(Recorded data):
────

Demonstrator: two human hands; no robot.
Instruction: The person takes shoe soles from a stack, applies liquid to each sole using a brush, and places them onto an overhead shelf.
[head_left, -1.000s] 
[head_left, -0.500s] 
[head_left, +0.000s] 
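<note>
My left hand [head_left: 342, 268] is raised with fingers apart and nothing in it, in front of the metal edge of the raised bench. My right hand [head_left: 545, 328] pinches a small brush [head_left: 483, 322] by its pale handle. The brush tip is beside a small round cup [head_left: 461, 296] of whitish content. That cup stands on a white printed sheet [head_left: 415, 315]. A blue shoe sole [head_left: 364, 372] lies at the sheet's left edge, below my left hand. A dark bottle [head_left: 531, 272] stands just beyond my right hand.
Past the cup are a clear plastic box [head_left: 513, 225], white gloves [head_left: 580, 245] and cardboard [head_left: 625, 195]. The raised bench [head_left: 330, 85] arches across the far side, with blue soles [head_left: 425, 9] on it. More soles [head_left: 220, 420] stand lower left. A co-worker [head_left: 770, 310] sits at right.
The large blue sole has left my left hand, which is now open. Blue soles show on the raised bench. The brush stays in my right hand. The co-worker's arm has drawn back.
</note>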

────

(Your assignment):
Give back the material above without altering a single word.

(Solution for this exercise):
Demonstrator: two human hands; no robot.
Instruction: The person takes shoe soles from a stack, applies liquid to each sole using a brush, and places them onto an overhead shelf.
[head_left, -1.000s] 
[head_left, -0.500s] 
[head_left, +0.000s] 
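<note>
My left hand [head_left: 342, 268] is raised with fingers apart and nothing in it, in front of the metal edge of the raised bench. My right hand [head_left: 545, 328] pinches a small brush [head_left: 483, 322] by its pale handle. The brush tip is beside a small round cup [head_left: 461, 296] of whitish content. That cup stands on a white printed sheet [head_left: 415, 315]. A blue shoe sole [head_left: 364, 372] lies at the sheet's left edge, below my left hand. A dark bottle [head_left: 531, 272] stands just beyond my right hand.
Past the cup are a clear plastic box [head_left: 513, 225], white gloves [head_left: 580, 245] and cardboard [head_left: 625, 195]. The raised bench [head_left: 330, 85] arches across the far side, with blue soles [head_left: 425, 9] on it. More soles [head_left: 220, 420] stand lower left. A co-worker [head_left: 770, 310] sits at right.
The large blue sole has left my left hand, which is now open. Blue soles show on the raised bench. The brush stays in my right hand. The co-worker's arm has drawn back.
</note>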

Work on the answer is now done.